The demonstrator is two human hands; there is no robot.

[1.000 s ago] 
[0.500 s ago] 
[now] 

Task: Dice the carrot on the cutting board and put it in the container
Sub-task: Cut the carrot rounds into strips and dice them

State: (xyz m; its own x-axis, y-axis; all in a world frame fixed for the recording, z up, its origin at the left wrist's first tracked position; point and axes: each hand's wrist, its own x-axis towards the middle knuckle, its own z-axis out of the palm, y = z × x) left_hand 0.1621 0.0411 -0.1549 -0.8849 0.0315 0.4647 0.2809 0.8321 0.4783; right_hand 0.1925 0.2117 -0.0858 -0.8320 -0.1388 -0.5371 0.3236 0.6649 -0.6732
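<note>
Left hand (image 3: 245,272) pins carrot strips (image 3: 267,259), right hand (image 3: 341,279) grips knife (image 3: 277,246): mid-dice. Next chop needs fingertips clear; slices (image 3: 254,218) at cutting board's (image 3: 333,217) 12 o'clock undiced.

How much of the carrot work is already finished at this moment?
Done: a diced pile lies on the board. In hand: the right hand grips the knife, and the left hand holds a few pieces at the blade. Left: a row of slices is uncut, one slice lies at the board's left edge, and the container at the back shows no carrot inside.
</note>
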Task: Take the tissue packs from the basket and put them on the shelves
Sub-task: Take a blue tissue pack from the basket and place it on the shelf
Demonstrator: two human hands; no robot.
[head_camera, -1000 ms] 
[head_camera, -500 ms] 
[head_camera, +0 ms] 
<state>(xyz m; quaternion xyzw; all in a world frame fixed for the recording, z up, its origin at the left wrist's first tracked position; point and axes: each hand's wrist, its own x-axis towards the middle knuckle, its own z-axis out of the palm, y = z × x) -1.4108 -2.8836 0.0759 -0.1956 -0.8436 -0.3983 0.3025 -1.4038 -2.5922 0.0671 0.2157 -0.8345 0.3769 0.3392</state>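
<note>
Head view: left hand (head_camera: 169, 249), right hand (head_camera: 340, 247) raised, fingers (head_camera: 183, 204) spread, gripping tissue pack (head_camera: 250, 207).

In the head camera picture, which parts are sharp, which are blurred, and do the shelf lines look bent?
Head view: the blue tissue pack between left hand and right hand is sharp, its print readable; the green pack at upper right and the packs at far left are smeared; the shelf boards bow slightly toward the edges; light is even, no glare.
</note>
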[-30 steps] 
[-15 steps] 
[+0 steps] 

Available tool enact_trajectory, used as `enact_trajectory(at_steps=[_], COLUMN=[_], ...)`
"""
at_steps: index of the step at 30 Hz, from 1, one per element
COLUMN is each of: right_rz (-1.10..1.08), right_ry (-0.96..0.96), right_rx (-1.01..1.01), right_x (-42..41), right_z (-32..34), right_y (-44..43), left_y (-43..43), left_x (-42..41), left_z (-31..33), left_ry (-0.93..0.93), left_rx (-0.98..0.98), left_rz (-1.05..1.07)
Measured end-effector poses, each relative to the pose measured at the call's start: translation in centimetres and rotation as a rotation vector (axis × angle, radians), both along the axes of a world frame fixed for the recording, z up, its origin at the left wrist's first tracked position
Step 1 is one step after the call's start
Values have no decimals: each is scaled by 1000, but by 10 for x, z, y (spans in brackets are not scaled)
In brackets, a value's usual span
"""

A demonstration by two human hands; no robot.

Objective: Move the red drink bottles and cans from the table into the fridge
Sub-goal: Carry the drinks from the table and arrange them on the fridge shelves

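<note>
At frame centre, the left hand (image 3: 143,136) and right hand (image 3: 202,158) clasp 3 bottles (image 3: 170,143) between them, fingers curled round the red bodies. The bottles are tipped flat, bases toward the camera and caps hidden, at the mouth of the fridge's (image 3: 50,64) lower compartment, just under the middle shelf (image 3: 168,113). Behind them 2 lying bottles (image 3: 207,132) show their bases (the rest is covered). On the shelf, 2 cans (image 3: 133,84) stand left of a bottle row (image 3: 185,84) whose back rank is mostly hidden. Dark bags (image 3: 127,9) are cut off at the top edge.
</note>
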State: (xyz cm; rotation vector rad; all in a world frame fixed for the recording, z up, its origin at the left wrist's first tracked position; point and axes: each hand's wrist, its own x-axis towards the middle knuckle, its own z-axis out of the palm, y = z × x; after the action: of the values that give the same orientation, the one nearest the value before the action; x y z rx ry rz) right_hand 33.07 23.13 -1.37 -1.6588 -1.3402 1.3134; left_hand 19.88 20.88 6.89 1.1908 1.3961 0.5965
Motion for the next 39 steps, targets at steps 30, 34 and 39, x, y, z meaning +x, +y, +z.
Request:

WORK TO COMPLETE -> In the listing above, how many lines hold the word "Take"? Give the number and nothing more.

SOLUTION TO THE EXERCISE -> 2